## What you have to do:
Search the listing below for the word "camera" and copy each line that holds it.

## Source data:
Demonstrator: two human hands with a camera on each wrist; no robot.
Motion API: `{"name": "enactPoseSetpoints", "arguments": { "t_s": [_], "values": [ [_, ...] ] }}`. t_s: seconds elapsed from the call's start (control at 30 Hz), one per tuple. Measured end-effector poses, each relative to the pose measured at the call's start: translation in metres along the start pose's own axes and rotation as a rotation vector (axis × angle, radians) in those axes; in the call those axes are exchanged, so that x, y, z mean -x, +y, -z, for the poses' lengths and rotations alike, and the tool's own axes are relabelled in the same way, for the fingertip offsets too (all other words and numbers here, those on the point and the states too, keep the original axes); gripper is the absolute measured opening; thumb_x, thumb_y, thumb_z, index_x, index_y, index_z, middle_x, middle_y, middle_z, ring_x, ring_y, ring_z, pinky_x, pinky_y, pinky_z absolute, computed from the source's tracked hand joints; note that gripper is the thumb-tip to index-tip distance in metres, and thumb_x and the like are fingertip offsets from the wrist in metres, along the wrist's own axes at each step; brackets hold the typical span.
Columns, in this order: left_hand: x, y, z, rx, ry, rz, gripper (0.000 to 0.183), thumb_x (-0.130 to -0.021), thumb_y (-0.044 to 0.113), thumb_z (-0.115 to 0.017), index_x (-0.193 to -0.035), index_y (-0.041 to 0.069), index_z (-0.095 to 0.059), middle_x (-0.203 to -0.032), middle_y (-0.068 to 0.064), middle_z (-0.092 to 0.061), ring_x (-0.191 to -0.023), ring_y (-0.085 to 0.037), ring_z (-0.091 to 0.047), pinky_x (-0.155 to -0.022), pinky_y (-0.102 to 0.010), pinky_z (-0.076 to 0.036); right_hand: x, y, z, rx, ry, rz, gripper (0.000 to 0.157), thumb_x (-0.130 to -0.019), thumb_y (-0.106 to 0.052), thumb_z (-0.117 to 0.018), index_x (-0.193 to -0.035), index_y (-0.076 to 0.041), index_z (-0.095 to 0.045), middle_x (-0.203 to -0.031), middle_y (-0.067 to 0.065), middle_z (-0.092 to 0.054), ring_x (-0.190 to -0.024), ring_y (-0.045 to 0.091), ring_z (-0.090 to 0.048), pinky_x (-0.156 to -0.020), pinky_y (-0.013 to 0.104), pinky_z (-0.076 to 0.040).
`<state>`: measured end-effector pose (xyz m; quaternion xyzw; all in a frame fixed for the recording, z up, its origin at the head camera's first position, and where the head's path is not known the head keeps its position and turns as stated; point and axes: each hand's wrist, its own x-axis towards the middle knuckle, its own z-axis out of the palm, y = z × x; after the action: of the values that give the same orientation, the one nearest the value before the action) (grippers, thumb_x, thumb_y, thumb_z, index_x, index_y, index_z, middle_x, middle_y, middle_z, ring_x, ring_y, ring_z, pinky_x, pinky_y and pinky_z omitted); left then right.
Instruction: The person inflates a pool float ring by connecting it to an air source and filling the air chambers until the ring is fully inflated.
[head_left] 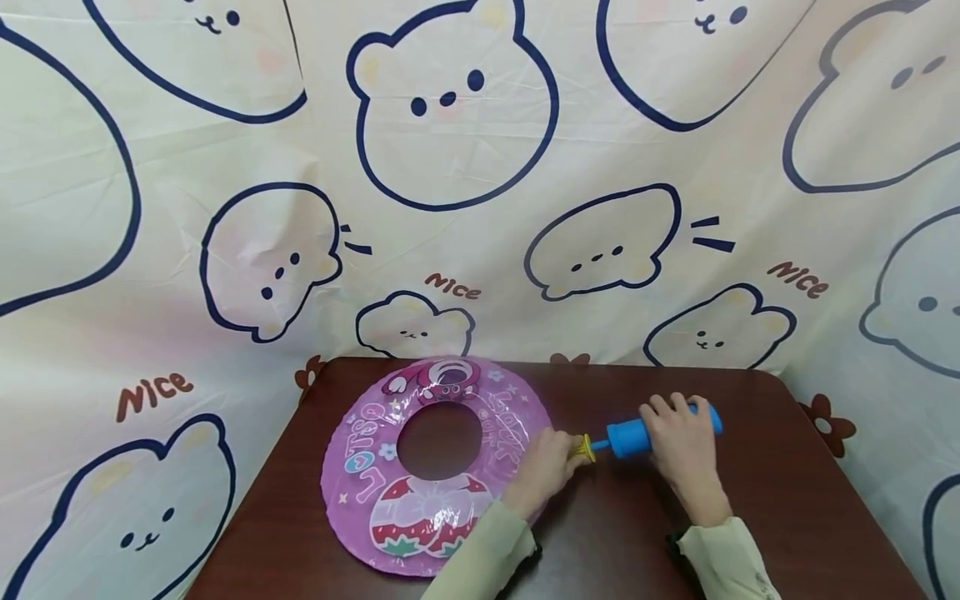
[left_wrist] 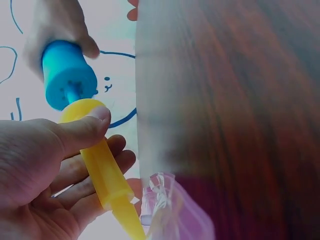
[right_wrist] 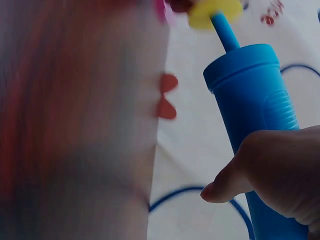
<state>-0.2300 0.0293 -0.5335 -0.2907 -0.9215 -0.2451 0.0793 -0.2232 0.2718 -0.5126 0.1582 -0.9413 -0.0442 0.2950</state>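
One blue pump [head_left: 627,438] is right of the swim ring [head_left: 354,500]; the right hand [head_left: 684,446] grips it, the left hand [head_left: 542,468] holds its yellow end [left_wrist: 106,172].

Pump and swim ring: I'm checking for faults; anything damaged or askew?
Nothing stands out: the purple ring lies rounded on the table; the blue pump, partly covered by the right hand, shows no visible damage.
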Motion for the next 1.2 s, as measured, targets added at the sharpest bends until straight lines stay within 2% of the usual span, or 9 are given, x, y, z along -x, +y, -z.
{"name": "enactPoseSetpoints", "arguments": {
  "t_s": [0.17,0.3,0.4,0.57,0.73,0.8,0.9,1.07,1.2],
  "values": [
    [-0.001,0.000,0.002,0.013,0.024,-0.018,0.015,-0.095,0.028,-0.082,-0.090,0.015,-0.081,-0.069,0.006,-0.067,-0.060,-0.007,-0.046,-0.059,-0.017,-0.042,-0.002,-0.018,-0.009,-0.018,0.049,0.054,0.053,-0.061,-0.010,-0.101,-0.106,-0.006,-0.073,-0.105,0.015,-0.072,-0.099,0.040,-0.062,-0.092,0.063,-0.050],
    [-0.001,-0.001,0.002,0.029,0.031,-0.025,0.014,-0.096,0.027,-0.082,-0.098,0.014,-0.083,-0.071,0.006,-0.068,-0.061,-0.006,-0.046,-0.059,-0.016,-0.042,-0.001,-0.017,-0.011,-0.045,0.072,0.053,0.060,-0.055,-0.013,-0.104,-0.107,-0.008,-0.074,-0.105,0.013,-0.073,-0.100,0.038,-0.063,-0.096,0.062,-0.049],
    [-0.001,-0.003,0.002,0.020,0.035,-0.042,0.013,-0.097,0.028,-0.081,-0.095,0.015,-0.082,-0.069,0.007,-0.067,-0.060,-0.004,-0.044,-0.059,-0.015,-0.041,0.001,-0.003,-0.006,-0.057,0.062,0.017,0.064,-0.052,-0.014,-0.106,-0.108,-0.010,-0.075,-0.106,0.012,-0.073,-0.103,0.038,-0.062,-0.099,0.062,-0.048],
    [0.001,-0.006,0.001,-0.002,0.039,-0.076,0.014,-0.097,0.029,-0.080,-0.089,0.017,-0.079,-0.068,0.008,-0.067,-0.059,-0.002,-0.041,-0.058,-0.013,-0.040,0.008,0.038,0.011,-0.077,0.070,-0.073,0.065,-0.049,-0.006,-0.105,-0.106,-0.005,-0.075,-0.105,0.016,-0.074,-0.105,0.042,-0.060,-0.102,0.063,-0.046],
    [0.002,-0.006,0.000,-0.006,0.015,-0.059,0.016,-0.096,0.030,-0.081,-0.086,0.019,-0.077,-0.069,0.010,-0.067,-0.059,-0.002,-0.042,-0.059,-0.014,-0.041,0.016,0.062,0.022,-0.094,0.085,-0.123,0.060,-0.049,0.000,-0.100,-0.103,-0.003,-0.074,-0.102,0.019,-0.073,-0.102,0.043,-0.059,-0.102,0.065,-0.044],
    [0.001,-0.005,-0.001,0.011,-0.002,-0.050,0.015,-0.096,0.030,-0.081,-0.087,0.019,-0.078,-0.069,0.010,-0.068,-0.059,-0.002,-0.043,-0.059,-0.013,-0.042,0.017,0.063,0.022,-0.085,0.048,-0.110,0.060,-0.050,-0.002,-0.101,-0.104,-0.004,-0.074,-0.102,0.018,-0.073,-0.101,0.043,-0.060,-0.101,0.066,-0.043],
    [0.000,-0.003,-0.002,0.032,-0.030,-0.035,0.014,-0.097,0.031,-0.080,-0.089,0.019,-0.080,-0.071,0.010,-0.069,-0.060,-0.002,-0.044,-0.060,-0.012,-0.042,0.015,0.057,0.021,-0.063,-0.051,-0.063,0.059,-0.053,-0.008,-0.101,-0.105,-0.004,-0.074,-0.103,0.017,-0.074,-0.100,0.042,-0.064,-0.096,0.067,-0.046],
    [0.000,-0.001,-0.002,0.033,-0.042,-0.019,0.014,-0.097,0.031,-0.081,-0.088,0.019,-0.080,-0.070,0.011,-0.067,-0.060,-0.002,-0.045,-0.060,-0.011,-0.042,0.006,0.038,0.011,-0.065,-0.216,0.008,0.054,-0.059,-0.019,-0.096,-0.107,-0.006,-0.076,-0.102,0.014,-0.078,-0.091,0.037,-0.069,-0.086,0.060,-0.053],
    [0.000,0.000,-0.002,0.011,-0.044,-0.023,0.016,-0.097,0.031,-0.080,-0.088,0.019,-0.079,-0.070,0.011,-0.067,-0.060,-0.002,-0.046,-0.060,-0.012,-0.042,0.002,0.019,0.004,-0.072,-0.277,0.044,0.049,-0.060,-0.023,-0.095,-0.103,-0.009,-0.076,-0.094,0.009,-0.078,-0.081,0.031,-0.069,-0.080,0.054,-0.055]
  ]
}}
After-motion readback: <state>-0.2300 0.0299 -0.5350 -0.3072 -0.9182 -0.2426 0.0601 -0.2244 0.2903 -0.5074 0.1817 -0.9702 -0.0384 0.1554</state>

## Answer box:
Demonstrator: two human hands with a camera on each wrist; no robot.
`<state>`: measured end-effector pose (xyz m; quaternion xyzw; all in a frame fixed for the recording, z up, its origin at the head camera's first position, and where the head's path is not known the head keeps its position and turns as stated; point and axes: each hand's wrist, its own x-axis towards the middle knuckle, its own z-axis out of the palm, y = z × x; after the action: of the values that give the same orientation, the one nearest the value before the action) (grippers, thumb_x, thumb_y, thumb_z, index_x, index_y, index_z, middle_x, middle_y, middle_z, ring_x, ring_y, ring_z, pinky_x, pinky_y and pinky_z omitted); left then right.

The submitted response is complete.